Сигма взяла литавры своими узкими ладонями, сначала слегка дотронулась краешком одной тарелки до другой, отчего возник тончайший и нежнейший звук, похожий на натянутую серебряную проволоку, а потом вдруг резко соединила тарелки, произведя тот самый звон, который зовется малиновым.

Шнеерзон утер слезу и сказал:

– Си, ты гениальна. Как всегда. Купи себе мороженое.

И положил перед ней на прилавок сотенную. Сигма не моргнув убрала сотенную в кошелек.

Таким образом она зарабатывает нередко. Причем не только от Шнеерзона, но и от посетителей-музыкантов, знающих толк в звукоизвлечении.

Чаще всего ей приходится играть на роялях, демонстрируя их звук. Шнеерзон при этом стоит, опершись на крышку, как оперный маэстро, глаза его сияют, всем своим видом он говорит: таки вы видели такие инструменты и такую игру?

Когда Си спрашивают, где она училась, она пожимает плечами и загадочно улыбается. Но Шнеерзон под большим секретом и только своим (таких у него полгорода) уверяет, что у Сигмы нет никакого музыкального образования. Вообще никакого.

Во-вторых, внешность ее весьма экстравагантна. Она высокая, смуглая, лицом напоминает то ли индианку, то ли филиппинку. Длинные черные волосы заплетены в десятки тонких африканских косичек-дредов. Природное изящество таково, что даже я, не слишком чувствительный к таким вещам, успеваю оценить излом руки в жесте, которым Си указывает на тот или иной инструмент: «Могу предложить это…»

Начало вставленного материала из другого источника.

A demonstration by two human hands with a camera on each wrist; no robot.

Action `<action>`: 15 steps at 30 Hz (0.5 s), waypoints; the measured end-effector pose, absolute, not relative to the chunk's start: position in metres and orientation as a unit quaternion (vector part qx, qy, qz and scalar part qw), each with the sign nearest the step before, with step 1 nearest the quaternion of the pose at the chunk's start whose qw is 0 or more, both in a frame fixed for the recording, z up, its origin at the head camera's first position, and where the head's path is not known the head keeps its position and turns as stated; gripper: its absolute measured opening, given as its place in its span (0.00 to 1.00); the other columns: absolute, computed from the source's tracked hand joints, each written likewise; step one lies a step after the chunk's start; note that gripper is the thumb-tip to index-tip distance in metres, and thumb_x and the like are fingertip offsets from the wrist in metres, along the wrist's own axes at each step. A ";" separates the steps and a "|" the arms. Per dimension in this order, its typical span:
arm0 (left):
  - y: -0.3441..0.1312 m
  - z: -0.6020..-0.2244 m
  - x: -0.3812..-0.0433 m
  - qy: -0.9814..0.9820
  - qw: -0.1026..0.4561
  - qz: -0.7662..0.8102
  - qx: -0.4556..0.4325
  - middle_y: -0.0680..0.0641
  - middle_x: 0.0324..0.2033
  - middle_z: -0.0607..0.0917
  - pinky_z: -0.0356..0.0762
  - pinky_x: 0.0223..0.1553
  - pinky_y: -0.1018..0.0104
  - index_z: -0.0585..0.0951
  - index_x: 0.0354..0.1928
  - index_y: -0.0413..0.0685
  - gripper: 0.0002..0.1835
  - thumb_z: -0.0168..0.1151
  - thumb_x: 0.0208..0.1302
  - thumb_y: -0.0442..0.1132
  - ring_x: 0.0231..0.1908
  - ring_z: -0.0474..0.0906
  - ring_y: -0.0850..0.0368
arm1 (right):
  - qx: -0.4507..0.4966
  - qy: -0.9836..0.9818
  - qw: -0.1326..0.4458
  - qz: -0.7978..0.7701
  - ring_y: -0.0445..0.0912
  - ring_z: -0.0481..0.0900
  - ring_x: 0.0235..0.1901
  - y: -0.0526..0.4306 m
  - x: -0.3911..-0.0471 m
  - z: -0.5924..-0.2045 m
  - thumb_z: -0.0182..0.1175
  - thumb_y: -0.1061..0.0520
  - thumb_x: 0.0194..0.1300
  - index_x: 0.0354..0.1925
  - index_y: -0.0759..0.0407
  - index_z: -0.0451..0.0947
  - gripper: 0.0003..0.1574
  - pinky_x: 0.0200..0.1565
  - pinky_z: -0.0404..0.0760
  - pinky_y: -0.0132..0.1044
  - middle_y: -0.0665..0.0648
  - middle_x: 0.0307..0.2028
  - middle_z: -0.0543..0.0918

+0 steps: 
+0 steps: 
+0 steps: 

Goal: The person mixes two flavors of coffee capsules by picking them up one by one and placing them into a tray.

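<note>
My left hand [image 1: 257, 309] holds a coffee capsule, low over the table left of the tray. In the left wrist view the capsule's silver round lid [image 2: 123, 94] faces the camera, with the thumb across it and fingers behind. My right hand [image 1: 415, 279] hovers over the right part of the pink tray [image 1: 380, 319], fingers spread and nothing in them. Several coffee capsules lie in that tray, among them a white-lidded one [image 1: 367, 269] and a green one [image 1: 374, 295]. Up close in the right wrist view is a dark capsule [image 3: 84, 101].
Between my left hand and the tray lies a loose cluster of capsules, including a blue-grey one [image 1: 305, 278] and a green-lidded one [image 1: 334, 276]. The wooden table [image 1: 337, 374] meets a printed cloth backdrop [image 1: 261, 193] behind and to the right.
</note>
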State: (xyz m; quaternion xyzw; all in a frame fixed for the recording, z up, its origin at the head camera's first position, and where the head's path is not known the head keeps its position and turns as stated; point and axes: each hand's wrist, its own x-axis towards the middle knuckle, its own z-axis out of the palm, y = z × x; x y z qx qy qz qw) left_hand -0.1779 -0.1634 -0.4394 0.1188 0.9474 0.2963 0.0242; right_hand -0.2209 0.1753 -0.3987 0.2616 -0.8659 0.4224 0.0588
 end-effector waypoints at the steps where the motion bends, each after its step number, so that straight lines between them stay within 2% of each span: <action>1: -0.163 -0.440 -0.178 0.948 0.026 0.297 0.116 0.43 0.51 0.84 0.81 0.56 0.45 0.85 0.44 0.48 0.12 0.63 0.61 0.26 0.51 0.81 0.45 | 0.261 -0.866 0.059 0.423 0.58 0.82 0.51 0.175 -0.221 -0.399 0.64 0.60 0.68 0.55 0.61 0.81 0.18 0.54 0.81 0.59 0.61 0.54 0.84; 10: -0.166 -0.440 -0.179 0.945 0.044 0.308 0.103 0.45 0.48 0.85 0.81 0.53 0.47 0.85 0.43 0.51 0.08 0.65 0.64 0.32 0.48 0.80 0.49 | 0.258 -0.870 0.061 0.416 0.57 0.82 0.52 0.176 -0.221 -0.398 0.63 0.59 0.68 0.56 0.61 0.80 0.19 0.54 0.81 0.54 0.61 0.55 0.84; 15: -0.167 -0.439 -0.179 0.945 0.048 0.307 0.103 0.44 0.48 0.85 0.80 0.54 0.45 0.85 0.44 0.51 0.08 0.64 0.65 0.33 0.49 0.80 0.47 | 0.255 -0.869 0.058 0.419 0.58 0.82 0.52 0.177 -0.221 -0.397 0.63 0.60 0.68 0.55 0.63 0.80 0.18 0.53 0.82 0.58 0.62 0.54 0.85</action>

Бизнес Шнеерзона целиком держится на этой загадочной девушке. Хорошо, что старик это понимает. Я не знаю, сколько он платит Сигме, но думаю, что не меньше штуки.

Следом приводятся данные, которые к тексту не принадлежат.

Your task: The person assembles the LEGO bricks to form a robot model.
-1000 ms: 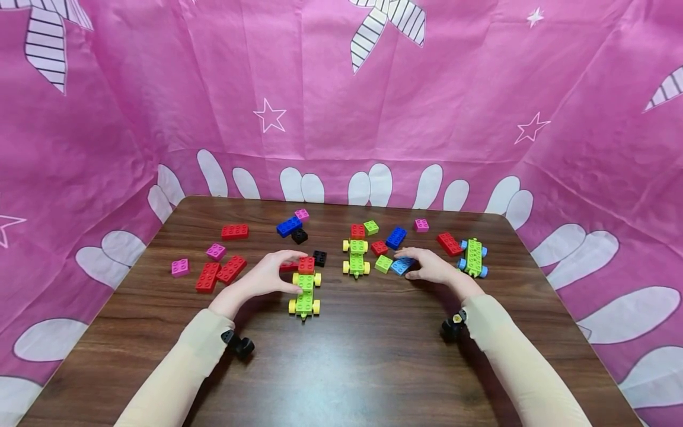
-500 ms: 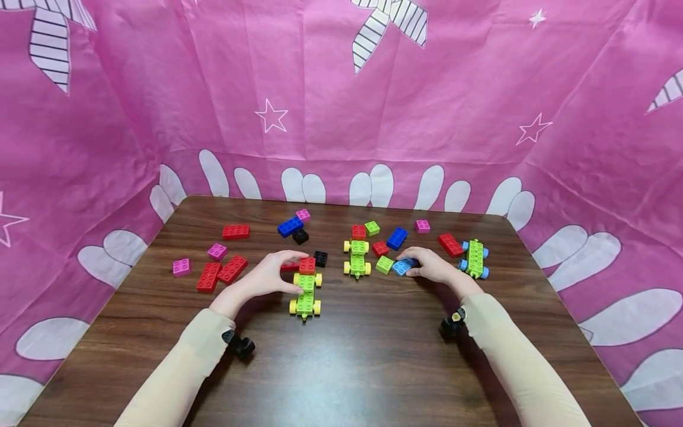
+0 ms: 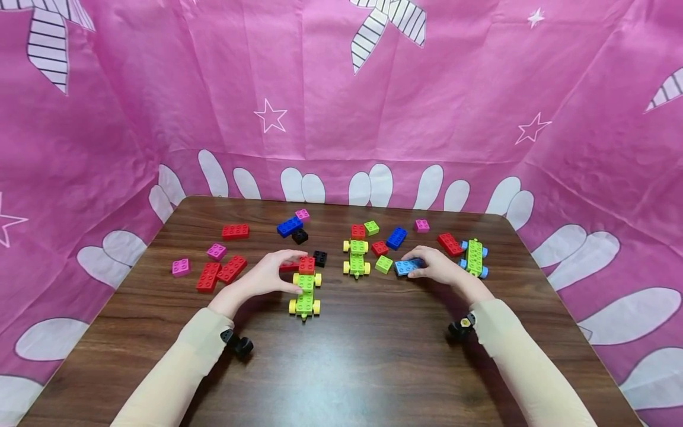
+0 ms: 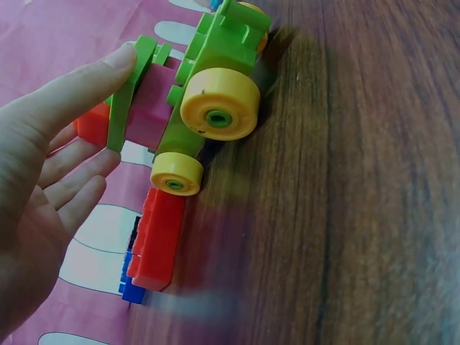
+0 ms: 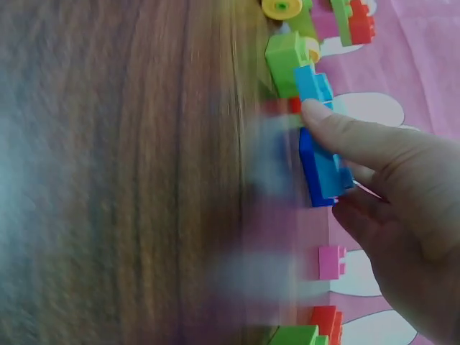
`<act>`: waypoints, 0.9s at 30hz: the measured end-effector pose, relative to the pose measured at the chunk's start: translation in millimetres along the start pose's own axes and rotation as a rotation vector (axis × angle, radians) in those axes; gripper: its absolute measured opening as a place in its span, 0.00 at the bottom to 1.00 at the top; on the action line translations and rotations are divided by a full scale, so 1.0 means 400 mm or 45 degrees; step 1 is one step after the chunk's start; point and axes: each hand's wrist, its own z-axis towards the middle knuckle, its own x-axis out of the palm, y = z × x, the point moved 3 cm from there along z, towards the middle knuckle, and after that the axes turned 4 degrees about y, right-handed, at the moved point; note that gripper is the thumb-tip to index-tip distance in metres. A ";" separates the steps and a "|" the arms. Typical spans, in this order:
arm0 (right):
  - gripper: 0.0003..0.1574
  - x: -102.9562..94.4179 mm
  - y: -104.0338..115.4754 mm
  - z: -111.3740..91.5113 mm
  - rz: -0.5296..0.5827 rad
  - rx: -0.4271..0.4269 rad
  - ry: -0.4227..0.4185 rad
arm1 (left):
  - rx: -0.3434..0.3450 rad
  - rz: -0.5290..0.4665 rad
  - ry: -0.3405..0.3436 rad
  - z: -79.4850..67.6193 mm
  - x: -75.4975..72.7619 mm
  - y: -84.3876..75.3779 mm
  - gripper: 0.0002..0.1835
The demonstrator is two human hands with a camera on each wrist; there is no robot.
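On the left, my left hand point(image 3: 265, 276) holds a toy car point(image 3: 305, 301) built of bricks, with a lime-green base and yellow wheels. In the left wrist view, its thumb lies on the green piece over a pink brick point(image 4: 149, 108), and the fingers are behind near a red brick point(image 4: 93, 123) on top. To the right, my right hand point(image 3: 439, 267) pinches a light blue brick point(image 3: 407, 268) between thumb and fingers. The right wrist view shows the thumb across this brick, with a dark blue brick point(image 5: 310, 169) behind it. A lime-green brick point(image 3: 383, 264) lies just to its left.
Between the hands stands another yellow-wheeled car point(image 3: 356, 258) with a red brick. A green base with blue wheels point(image 3: 474, 258) stands at the right beside a red brick point(image 3: 450, 244). Red bricks point(image 3: 208, 277), pink bricks point(image 3: 181, 267) and black bricks point(image 3: 319, 258) lie scattered on the wooden table point(image 3: 341, 362).
The light blue brick has turned and shifted slightly right in my right hand, whose wrist has also moved right. My left hand and its car have stayed in place.
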 end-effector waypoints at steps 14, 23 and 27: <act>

При том, что она явно нерусских корней, говорит по-русски чисто, без всякого акцента да еще с молодежным сленгом, которого неизвестно где нахваталась.

Поначалу Си (так ее зовут практически все, даже постоянные покупатели) обращала на меня внимания не больше, чем на железный стул, на котором я сидел при входе, – в камуфляжной форме с пистолетом на боку.

Но все изменилось в одночасье.

Однажды я зашел в небольшой зал магазина, где Шнеерзон продавал светомузыкальные эффекты. Как раз в тот момент Сигма показывала там действие установки каким-то парням из ночного клуба. Мигали стробоскопы, грохотала музыка, а Сигма извивалась в центре зала в длинной юбке.

Она еще и танцует, как богиня.

Внезапно она остановилась и уставилась на меня в синих вспышках фонарей. Глаза меня поразили: черные, глубокие, страшные.

– Ты… что? – прошептал я, но слов все равно слышно не было.

Она разом вырубила музыку и включила обычный свет.

– Как тебя зовут? – тихо спросила Си.

– Женя. Евгений… – я растерялся, я ведь работал уже две недели, могла бы и запомнить.